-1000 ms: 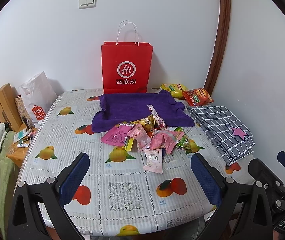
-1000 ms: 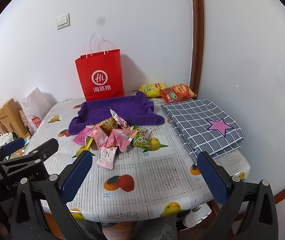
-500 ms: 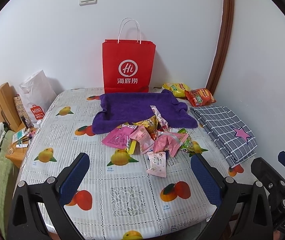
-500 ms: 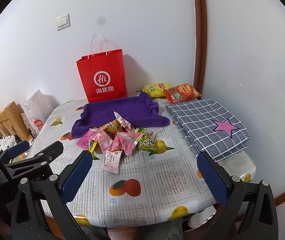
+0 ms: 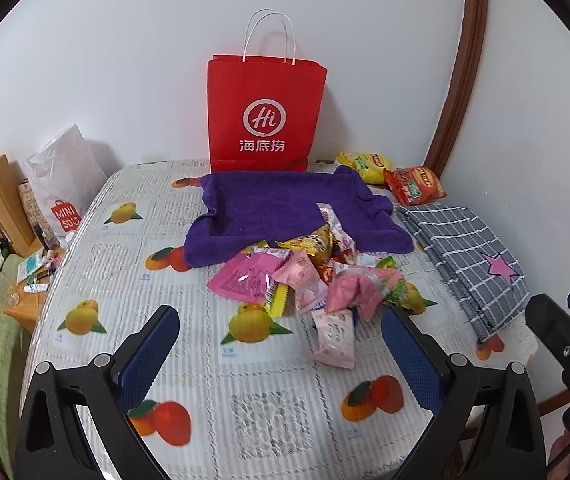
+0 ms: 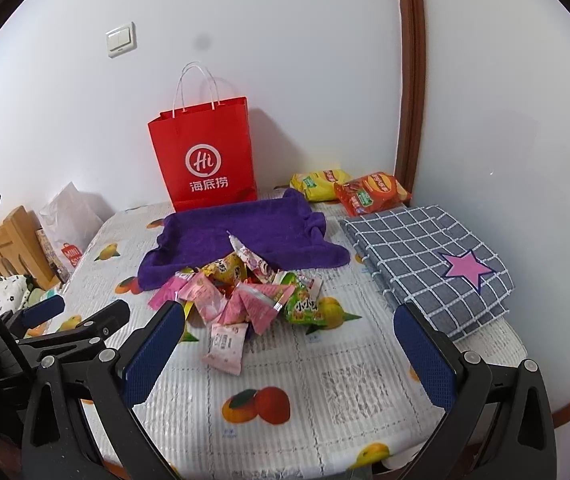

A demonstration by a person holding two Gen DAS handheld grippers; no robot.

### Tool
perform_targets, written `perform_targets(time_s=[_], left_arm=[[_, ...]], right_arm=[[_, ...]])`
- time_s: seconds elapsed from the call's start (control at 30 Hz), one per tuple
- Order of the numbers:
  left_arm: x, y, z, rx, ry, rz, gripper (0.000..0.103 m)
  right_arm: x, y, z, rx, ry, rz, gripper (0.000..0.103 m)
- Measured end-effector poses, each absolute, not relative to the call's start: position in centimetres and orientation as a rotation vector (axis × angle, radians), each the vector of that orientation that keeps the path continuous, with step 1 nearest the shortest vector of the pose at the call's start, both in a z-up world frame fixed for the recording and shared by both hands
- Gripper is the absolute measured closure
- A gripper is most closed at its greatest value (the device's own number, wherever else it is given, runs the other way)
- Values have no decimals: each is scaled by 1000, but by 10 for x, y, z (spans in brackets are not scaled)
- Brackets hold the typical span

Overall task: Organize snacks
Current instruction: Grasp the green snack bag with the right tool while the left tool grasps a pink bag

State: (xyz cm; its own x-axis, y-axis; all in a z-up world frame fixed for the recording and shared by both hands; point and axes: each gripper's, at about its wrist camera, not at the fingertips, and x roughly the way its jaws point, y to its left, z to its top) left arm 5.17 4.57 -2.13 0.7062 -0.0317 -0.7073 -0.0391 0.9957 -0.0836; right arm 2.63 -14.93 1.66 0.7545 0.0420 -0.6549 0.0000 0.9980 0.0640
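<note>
Fruit-printed oilcloth covers the table [image 5: 97,264], where a purple towel [image 5: 281,208] lies before a red bag [image 5: 265,116]. Spilling off the towel's near edge sits the snack heap [image 5: 309,276], straight ahead of both tongs and slightly right of the left tongs [image 5: 281,352], slightly left of the right tongs [image 6: 289,344]. Neither looks clearly nearer. Both stand wide and hold nothing. Nearest lies a pale pink packet [image 6: 225,346], flat, crinkly, its long axis pointing roughly away from the tongs.
</note>
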Motion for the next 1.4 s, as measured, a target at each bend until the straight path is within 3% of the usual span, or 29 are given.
perform_targets(time_s=[0.67, 1.4], left_arm=[[123, 105, -104, -180, 978, 69, 2], [200, 77, -153, -34, 1090, -70, 2]], right_arm=[[110, -167, -83, 60, 906, -19, 1], [159, -199, -132, 57, 999, -78, 1]])
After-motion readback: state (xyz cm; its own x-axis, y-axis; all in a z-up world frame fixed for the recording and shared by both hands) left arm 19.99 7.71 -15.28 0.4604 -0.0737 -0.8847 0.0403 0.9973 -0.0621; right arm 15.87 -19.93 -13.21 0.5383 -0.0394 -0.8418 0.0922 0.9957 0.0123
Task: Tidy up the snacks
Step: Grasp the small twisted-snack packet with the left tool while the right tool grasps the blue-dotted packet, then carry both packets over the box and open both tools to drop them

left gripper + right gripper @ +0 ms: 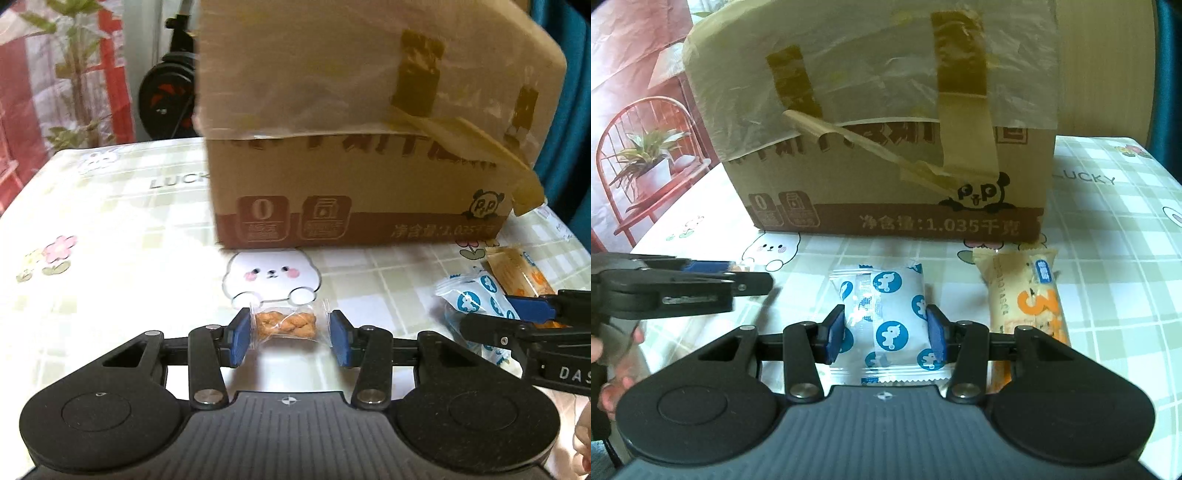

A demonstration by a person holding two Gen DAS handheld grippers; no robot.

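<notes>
Clear-wrapped twisted pastry packet (285, 324) pinched in my left gripper (290, 334); right gripper (885, 329) pinches white blue-print sachet (886, 314), both for cardboard box (886, 147).

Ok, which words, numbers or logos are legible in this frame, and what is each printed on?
"净含量:1.035千克": cardboard box, lower band.
"PP" on panda logo: same box.
"0": box icon; small print under it unreadable.
"LUCKY": tablecloth.
"DAS": right gripper, cut off.
Orange snack packet: text blurred.
</notes>
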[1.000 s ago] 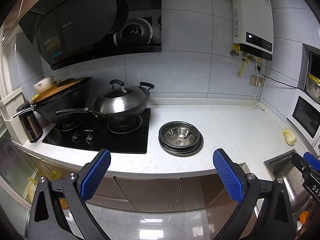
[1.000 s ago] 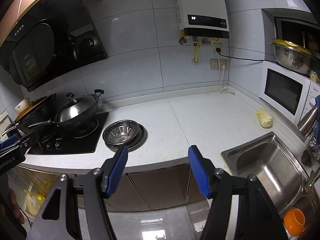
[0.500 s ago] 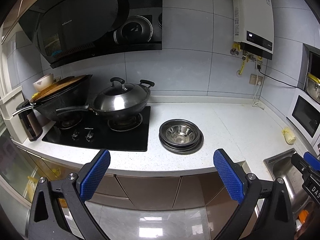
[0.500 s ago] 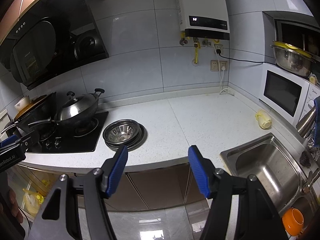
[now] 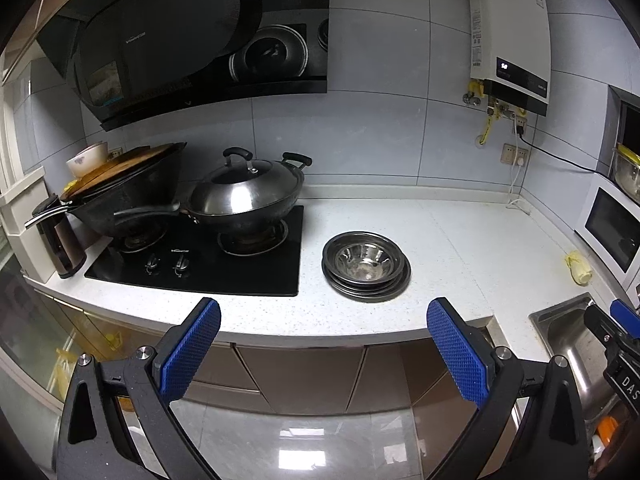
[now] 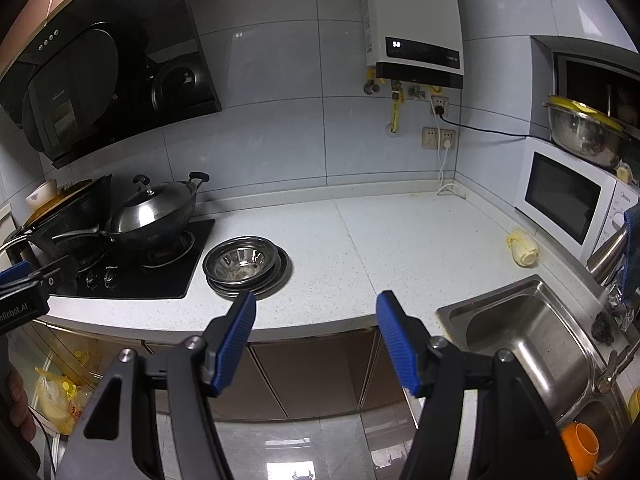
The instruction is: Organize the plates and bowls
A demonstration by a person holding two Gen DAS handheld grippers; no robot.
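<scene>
Stretching across both views, a white speckled counter [image 5: 400,232] is running from a black stove [image 5: 208,264] on the left to a steel sink [image 6: 532,328] on the right, with grey tiled wall behind it. Above the stove a black range hood [image 5: 180,40] is hanging, and farther right a white water heater [image 6: 412,20] is sitting on the wall with a lit display. A white microwave [image 6: 568,204] is standing at the right end of the counter, carrying a steel basin [image 6: 580,132] on top.

On the stove a lidded steel wok [image 5: 248,196] is sitting on the right burner, and a black wok [image 5: 128,188] is resting on the left burner with a wooden board and a small white bowl on top of it.

The stack of steel plates and bowls [image 5: 366,266] is sitting on the counter just beside the stove's right edge, the bowl nested on top of the flatter plates, touched by neither tool.

The left gripper [image 5: 324,354] is hovering in front of the counter edge with its blue pads spread wide and nothing between them. The right gripper [image 6: 316,340] is also hanging short of the counter, its jaws parted and empty, the stack lying just beyond its left finger.

A pale yellow cup [image 6: 522,248] is lying on its side near the microwave, well apart from the stack. An orange cup [image 6: 580,444] is showing low at the sink's near corner.
</scene>
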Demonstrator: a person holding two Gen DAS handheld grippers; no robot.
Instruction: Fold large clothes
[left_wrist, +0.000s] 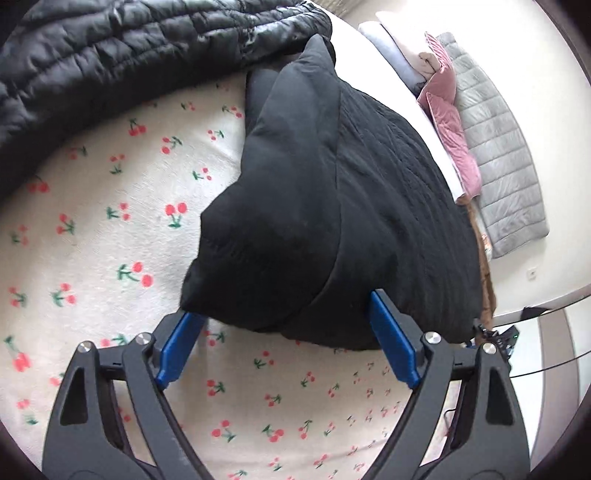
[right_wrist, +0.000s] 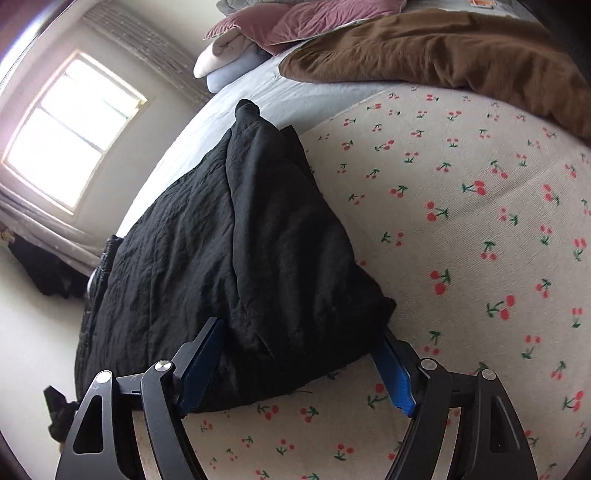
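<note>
1. The bed (left_wrist: 110, 229) fills both views, a cherry-print blanket spread over it as the working surface.
2. Far left in the left wrist view lies a black quilted puffer coat (left_wrist: 110, 55), apparently waiting its turn; in the right wrist view a brown garment (right_wrist: 443, 51) sits at the far right, with a pile of pillows and pink bedding (right_wrist: 280, 22) beyond.
3. Centre stage, the black garment (left_wrist: 332, 192) is bunched in a soft mound on the blanket, one flap doubled over its body, its near hem right at the fingertips.
4. The left gripper (left_wrist: 288, 336) stands spread wide and released, its blue pads flanking the near hem without pinching it.
5. The right gripper (right_wrist: 299, 362) is likewise splayed, holding nothing, its jaws straddling the garment's near edge.
6. My read: each gripper should bite one near corner, taking every layer at once, then lift and carry evenly so the fold lands square, not twisted.
</note>
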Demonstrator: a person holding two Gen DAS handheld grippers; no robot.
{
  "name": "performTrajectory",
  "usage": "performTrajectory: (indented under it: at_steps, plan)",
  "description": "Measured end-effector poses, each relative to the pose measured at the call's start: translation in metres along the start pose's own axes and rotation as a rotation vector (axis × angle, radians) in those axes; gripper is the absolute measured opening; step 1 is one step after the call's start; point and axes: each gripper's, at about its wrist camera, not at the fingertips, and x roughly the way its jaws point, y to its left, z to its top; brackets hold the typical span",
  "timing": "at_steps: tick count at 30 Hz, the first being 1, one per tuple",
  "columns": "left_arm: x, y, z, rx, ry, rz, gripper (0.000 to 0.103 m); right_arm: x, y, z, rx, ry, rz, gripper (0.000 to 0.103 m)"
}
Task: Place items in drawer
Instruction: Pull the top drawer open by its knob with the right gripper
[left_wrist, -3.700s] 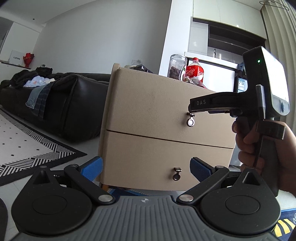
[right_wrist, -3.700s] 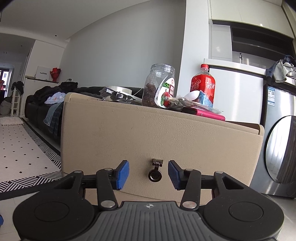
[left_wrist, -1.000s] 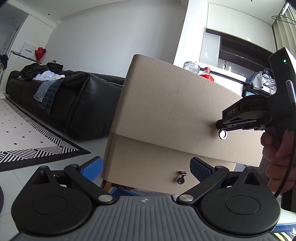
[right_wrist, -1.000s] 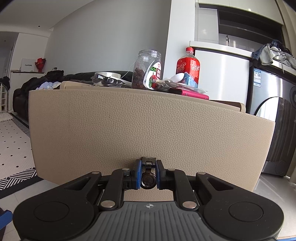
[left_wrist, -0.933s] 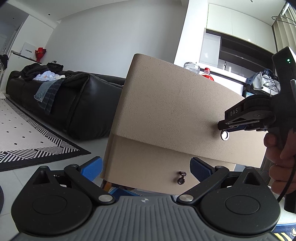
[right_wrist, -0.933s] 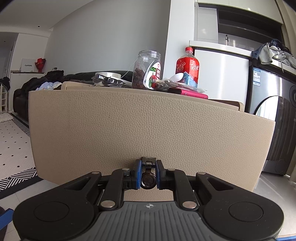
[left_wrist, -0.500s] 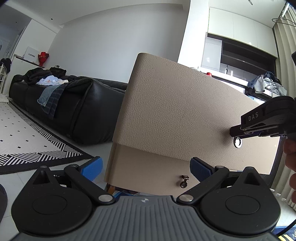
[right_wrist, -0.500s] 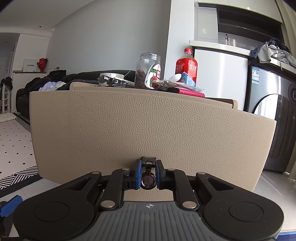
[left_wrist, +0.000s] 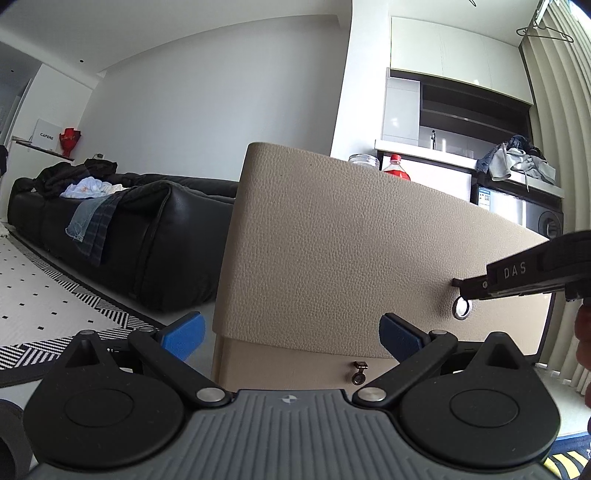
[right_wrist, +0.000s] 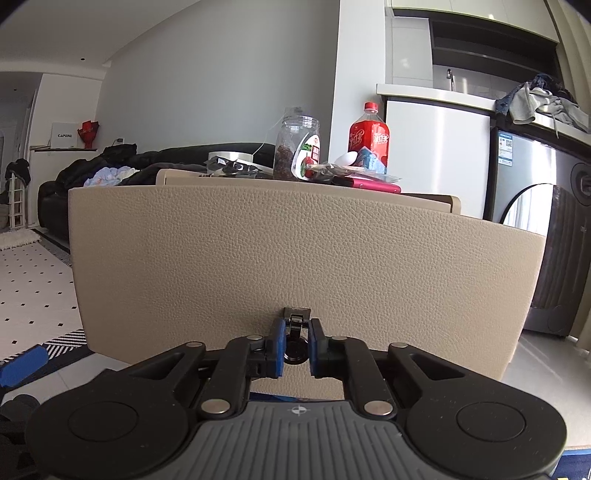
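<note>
A beige leather-look cabinet has its top drawer (right_wrist: 295, 258) pulled out toward me. In the right wrist view my right gripper (right_wrist: 295, 334) is shut on the drawer's metal ring pull (right_wrist: 295, 350), with a blue pad on each side of it. The left wrist view shows that gripper (left_wrist: 471, 285) from the side, at the drawer front (left_wrist: 332, 240), the ring (left_wrist: 463, 307) hanging just below its tip. My left gripper (left_wrist: 291, 332) is open and holds nothing, low in front of the cabinet's left corner. On the cabinet top stand a clear jar (right_wrist: 297, 147), a red cola bottle (right_wrist: 369, 136), a pink flat item (right_wrist: 371, 183) and packets.
The lower drawer (left_wrist: 295, 365) is closed, its small pull (left_wrist: 358, 373) visible. A black sofa (left_wrist: 129, 221) with clothes stands to the left, with a black-and-white rug (left_wrist: 44, 306) before it. A washing machine (right_wrist: 546, 258) is on the right. A person's hand (left_wrist: 583, 339) holds the right gripper.
Over the last second the right gripper has stayed shut on the ring pull and the top drawer has slid further out. At 3.7 s ago that gripper was open and the drawer closed.
</note>
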Motion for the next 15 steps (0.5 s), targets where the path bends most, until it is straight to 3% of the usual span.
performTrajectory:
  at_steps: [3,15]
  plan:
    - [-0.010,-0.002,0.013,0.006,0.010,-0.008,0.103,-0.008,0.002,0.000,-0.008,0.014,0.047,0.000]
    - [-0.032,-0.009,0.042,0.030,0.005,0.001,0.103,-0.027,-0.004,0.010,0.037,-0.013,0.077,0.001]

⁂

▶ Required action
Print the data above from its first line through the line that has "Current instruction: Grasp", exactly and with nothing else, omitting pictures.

▶ Reply
-1000 ms: 
-1000 ms: 
-500 ms: 
-500 ms: 
+0 ms: 
+0 ms: 

A demonstration by a person holding two Gen DAS handheld grippers; no robot.

### Tool
perform_targets, written `perform_targets(time_s=[_], left_arm=[[_, ...]], right_arm=[[_, ...]])`
- time_s: seconds elapsed from the call's start (control at 30 Hz), one per tuple
- Order of the numbers:
  left_arm: x, y, z, rx, ry, rz, gripper (0.000..0.103 m)
  right_arm: x, y, z, rx, ry, rz, gripper (0.000..0.103 m)
- Measured end-effector poses, each absolute, not relative to the call's start: position in centimetres and orientation as a rotation vector (axis × angle, radians), each the vector of that orientation that keeps the path continuous, with step 1 nearest the shortest vector of the pose at the call's start, both in a z-up world frame fixed for the recording and shared by both hands
- Gripper is the absolute measured closure
- A gripper is most closed at its greatest value (the device's own number, wherever else it is given, runs the other way)
- Values have no decimals: each is scaled by 1000, but by 10 for x, y, z (spans in brackets are not scaled)
- Brackets hold the typical span

Overall task: Organize snacks
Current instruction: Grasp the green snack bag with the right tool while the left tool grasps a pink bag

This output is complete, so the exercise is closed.